10 Days to Tax Assessment Appeal Window

Your taxes are a critical expense of your property’s cash flow. Is your assessment fair and equitable? REVIEW & Look at your assessment figures TODAY.

Every year before February 20th in every community in Connecticut a property owner should consider deciding whether or not their property- be it a personal residence, multi-family or other investment properties might be over assessed and, thus the tax bill might be too high.

Refer to my last year’s winter article about this process to understand what you need to do methodologically to go about having some relief on your taxes. Review and figure out if it is worth the effort, time and $ to pursue.

Did the Assessment process as of October of last year properly “assess” your property – was it treated objectively and fairly and were there any mistakes listed on the building amenities , square footage, usable or net square footage?

Did a new Revaluation occur which is required every 5 years in each CT community? It’s always best to start the process at the beginning of the new 5-year cycle. For instance, 38 of the 169 cities & towns had an October new “mass” assessment revaluation. Did your figures go up too much since the last revaluation which may or may not be realistic? Check it out thoroughly now.

Don’t delay. Start the process now. Go talk to your Assessor and the office that puts together the Assessment numbers and ask specific questions as to where, how, and why they “picked” the numbers. And most importantly FILE a 1 page piece of paper before the February 20th deadline to protect your rights.

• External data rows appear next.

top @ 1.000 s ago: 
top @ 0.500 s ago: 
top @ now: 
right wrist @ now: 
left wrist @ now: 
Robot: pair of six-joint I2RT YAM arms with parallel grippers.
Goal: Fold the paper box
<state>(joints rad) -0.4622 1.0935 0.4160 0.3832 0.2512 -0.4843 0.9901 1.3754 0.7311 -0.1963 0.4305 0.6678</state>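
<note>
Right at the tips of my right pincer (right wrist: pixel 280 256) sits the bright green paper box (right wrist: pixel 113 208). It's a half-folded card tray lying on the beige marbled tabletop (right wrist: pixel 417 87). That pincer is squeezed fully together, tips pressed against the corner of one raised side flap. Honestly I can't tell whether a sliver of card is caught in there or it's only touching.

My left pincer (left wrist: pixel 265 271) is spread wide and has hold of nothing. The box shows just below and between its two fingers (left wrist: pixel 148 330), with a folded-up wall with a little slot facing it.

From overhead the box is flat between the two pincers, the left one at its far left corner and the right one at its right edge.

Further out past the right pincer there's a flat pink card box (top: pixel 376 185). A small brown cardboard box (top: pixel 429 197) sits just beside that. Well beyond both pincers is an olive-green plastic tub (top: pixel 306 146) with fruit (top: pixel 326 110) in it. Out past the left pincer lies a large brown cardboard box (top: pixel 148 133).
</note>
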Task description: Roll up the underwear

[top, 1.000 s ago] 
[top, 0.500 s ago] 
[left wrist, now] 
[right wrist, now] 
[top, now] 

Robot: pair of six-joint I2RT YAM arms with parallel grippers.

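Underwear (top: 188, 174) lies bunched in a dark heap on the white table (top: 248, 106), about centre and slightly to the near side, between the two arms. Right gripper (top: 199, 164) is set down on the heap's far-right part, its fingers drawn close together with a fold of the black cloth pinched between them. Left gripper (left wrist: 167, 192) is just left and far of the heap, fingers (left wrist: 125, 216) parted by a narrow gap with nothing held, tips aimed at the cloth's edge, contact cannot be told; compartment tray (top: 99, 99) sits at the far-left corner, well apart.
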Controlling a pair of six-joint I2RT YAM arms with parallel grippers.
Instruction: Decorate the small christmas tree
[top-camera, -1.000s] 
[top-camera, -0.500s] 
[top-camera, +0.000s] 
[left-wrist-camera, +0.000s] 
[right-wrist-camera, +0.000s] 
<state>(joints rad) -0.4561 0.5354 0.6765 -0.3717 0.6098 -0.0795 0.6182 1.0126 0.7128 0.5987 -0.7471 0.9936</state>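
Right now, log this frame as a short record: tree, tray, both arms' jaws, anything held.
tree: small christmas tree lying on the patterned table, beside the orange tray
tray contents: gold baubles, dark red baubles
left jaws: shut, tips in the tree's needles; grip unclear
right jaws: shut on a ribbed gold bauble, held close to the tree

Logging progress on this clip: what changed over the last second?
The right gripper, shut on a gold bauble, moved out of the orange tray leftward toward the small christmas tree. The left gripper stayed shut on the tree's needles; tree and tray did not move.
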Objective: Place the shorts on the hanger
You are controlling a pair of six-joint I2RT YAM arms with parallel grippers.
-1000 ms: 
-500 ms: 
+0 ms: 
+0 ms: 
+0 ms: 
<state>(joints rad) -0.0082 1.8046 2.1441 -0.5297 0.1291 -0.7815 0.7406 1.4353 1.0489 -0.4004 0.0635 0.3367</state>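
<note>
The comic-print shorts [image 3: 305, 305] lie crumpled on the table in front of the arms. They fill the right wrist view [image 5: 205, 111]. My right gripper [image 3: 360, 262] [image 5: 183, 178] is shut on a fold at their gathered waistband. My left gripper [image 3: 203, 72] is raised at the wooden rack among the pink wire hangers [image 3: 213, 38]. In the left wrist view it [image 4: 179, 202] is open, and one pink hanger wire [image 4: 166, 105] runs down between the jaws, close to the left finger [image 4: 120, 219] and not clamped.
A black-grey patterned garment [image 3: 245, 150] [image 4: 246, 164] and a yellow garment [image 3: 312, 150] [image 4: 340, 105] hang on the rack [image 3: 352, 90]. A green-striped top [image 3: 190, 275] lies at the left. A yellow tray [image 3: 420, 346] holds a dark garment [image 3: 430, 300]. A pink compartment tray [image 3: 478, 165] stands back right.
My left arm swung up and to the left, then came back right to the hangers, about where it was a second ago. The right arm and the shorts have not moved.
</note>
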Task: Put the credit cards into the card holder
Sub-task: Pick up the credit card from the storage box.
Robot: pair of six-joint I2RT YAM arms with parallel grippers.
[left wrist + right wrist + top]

Next time- how to go about the assessment challenge

*Ad valorem tax-1.a tax levied in proportion to the value of the property being taxed (USPAP) 2. A tax levied in proportion to the value of the thing(s) being taxed; generally refers only to property taxes, although technically the term is applicable to income taxes, ad valorem tariffs, special property taxes, etc… Exclusive of exemptions, use value assessment provisions and the like, the property tax is an ad valorem tax.